Victor Villaseñor lives on the ranch where he grew up, in Oceanside, California. He is Mexican-American.

==See also==
- List of Mexican-American writers

==Bibliography==
- Macho!, Houston: Arte Publico Press, 1991 edition ISBN 1-55885-027-9.
- Rain of Gold, Houston: Arte Publico Press, 1991 ISBN 1-55885-030-9.

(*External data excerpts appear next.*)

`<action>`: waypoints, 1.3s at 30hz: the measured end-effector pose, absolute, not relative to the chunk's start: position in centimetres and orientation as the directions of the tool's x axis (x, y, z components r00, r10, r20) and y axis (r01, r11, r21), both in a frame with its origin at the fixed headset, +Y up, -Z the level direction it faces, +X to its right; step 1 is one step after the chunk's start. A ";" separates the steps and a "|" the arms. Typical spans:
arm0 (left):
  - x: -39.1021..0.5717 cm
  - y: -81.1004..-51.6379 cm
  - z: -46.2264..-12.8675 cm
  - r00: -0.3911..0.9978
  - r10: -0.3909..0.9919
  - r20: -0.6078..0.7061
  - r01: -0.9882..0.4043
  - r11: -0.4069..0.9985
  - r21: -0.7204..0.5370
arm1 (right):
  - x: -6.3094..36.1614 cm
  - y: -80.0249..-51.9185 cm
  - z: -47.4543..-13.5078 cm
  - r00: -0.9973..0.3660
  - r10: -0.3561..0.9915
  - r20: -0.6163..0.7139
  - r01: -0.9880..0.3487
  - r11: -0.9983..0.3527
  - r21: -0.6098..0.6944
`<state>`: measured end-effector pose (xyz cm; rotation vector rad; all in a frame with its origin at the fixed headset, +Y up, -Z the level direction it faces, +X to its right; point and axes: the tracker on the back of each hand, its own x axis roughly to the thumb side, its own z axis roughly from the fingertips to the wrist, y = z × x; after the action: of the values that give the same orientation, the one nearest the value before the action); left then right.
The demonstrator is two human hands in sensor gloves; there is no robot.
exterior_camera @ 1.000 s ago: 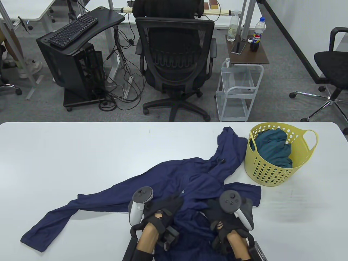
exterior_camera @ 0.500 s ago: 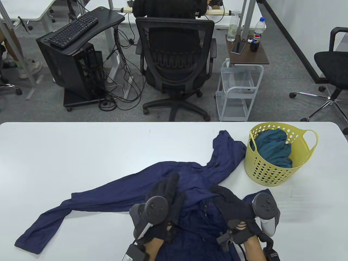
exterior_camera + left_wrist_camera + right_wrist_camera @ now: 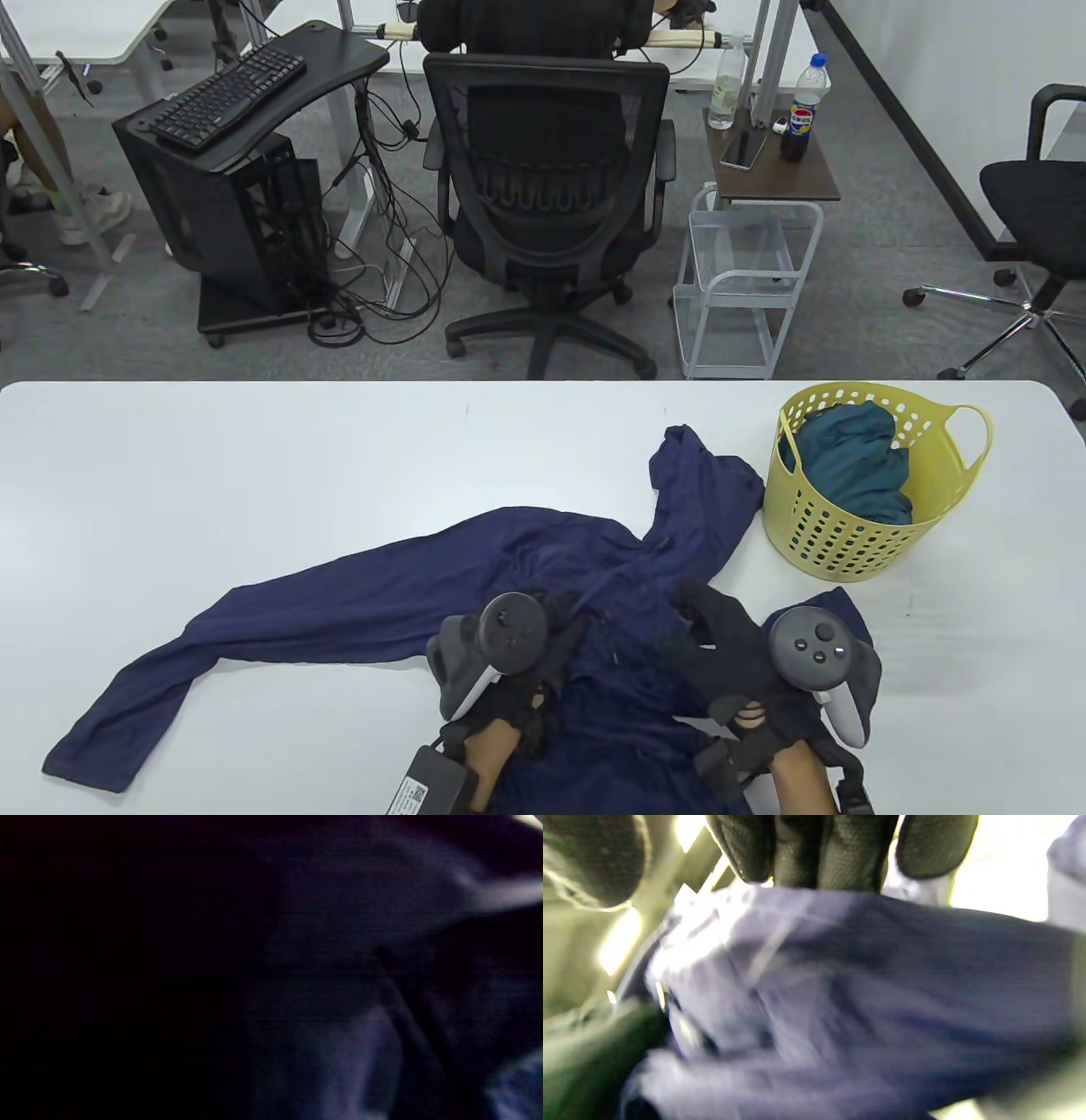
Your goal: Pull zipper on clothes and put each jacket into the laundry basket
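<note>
Gripping crumpled navy jacket [image 3: 543,552], gloved hands

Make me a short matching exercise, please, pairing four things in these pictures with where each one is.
Things:
1. navy jacket
2. teal garment
3. yellow basket
4. cola bottle

Places:
A. on the small brown side table beyond the white table
B. spread on the white table, under both hands
C. inside the basket
D. standing on the white table, toward its far right

Pairs: 1-B, 2-C, 3-D, 4-A
</note>
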<state>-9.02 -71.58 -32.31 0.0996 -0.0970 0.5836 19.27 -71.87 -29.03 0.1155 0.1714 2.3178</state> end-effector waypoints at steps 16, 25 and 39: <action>-16.3 -72.7 -33.5 0.582 0.811 -0.056 -0.799 0.583 0.144 | 15.0 -75.6 -30.2 -0.756 0.644 0.119 -0.513 -0.695 0.504; -15.1 -73.1 -33.5 0.561 0.827 -0.030 -0.824 0.562 0.065 | 22.9 -73.6 -30.8 -0.800 0.586 -0.131 -0.599 -0.761 0.251; -17.7 -71.8 -33.7 0.753 0.655 -0.056 -0.645 0.753 0.131 | 25.3 -70.5 -29.1 -0.880 0.354 -0.318 -0.381 -0.924 0.026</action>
<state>-17.72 -71.82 -33.67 0.1055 0.1006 0.7110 25.31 -70.49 -29.08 -0.4370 0.1229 2.7227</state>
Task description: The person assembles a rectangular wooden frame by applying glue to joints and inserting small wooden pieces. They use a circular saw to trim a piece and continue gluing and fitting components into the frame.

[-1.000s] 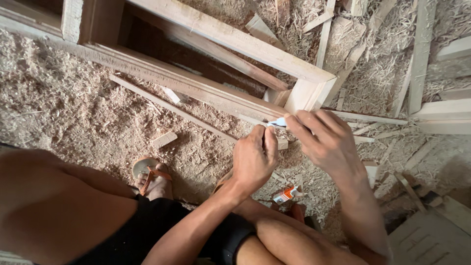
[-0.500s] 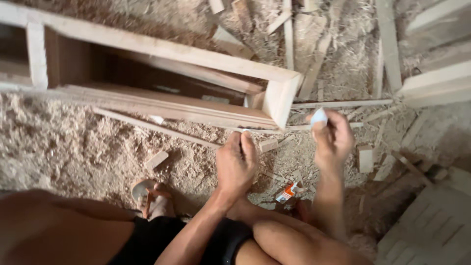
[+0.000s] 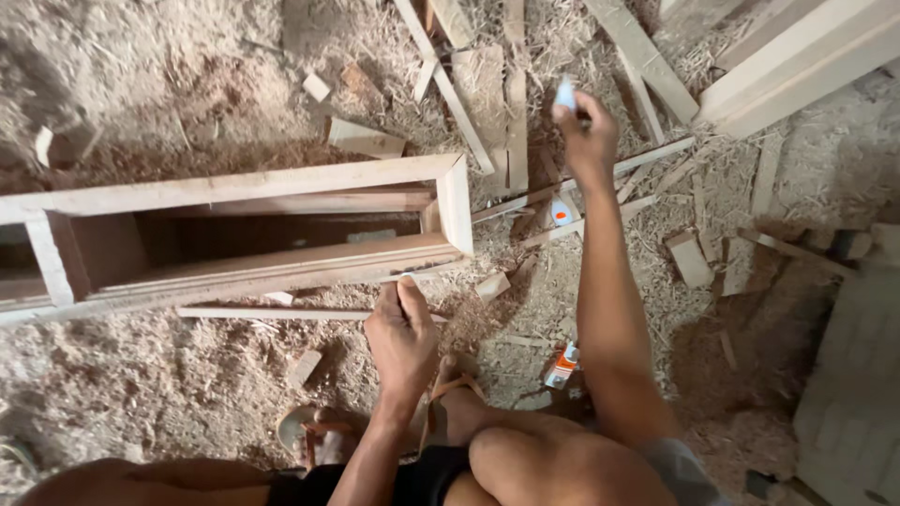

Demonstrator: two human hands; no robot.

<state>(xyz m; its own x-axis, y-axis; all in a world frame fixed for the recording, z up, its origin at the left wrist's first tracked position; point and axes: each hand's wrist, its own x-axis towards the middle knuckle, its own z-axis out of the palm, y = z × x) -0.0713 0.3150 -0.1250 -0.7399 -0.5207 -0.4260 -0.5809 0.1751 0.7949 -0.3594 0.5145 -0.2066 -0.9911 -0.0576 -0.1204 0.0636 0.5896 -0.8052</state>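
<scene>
Left hand: palm down, fingers curled, fingertips pinched on a thin strip at the near lower edge of the frame; a small pale object shows between thumb and forefinger, kind cannot be told.
Right hand: arm stretched forward, well apart from the left hand; thumb and forefinger pinch a small white-blue piece, held above the floor.
Frame: long open box of planed pale wood, lying on its side on the floor; square-cut end with a visible butt joint at the right; dark hollow inside, with an upright divider near the left end.
Strip: narrow, straight, light wood; lies flat along the frame's near side, just beside it.
Floor: covered in coarse sawdust and curled shavings, fibrous and uneven.
Offcuts: short blocks and wedges of raw wood scattered beyond the frame and to its right.
Slats: several long thin lengths lying crossed on the shavings near the right hand.
Beam: thick squared pale timber at top right, lying at an angle.
Tube: small, white and orange, lying in the sawdust just beside the right forearm, near the knee.
Second tube: similar white-orange item, below the right hand among the slats.
Sandal: worn on the foot, partly sunk in sawdust.
</scene>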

- Wild Steps of Heaven, New York: Delacorte Press, 1996 ISBN 0-385-31566-X.
- Thirteen Senses: A Memoir, New York: Rayo, 2001 ISBN 0-06-008686-6.
- Burro Genius: A Memoir, New York: Rayo, 2006 ISBN 0-06-052612-2.
- The Frog and His Friends Save Humanity (La Rana y Sus Amigos Salvan a la Humanidad), (Spanish translation Edna Ochoa), Houston: Pinata Books/Arte Publico Press, 2005 ISBN 1-55885-429-0.
- Lion Eyes, Random House Digital, Inc., 2008 ISBN 978-0-345-47617-3.
- Crazy Loco Love, Houston: Arte Publico Press, 2008 ISBN 978-1-58270-272-8.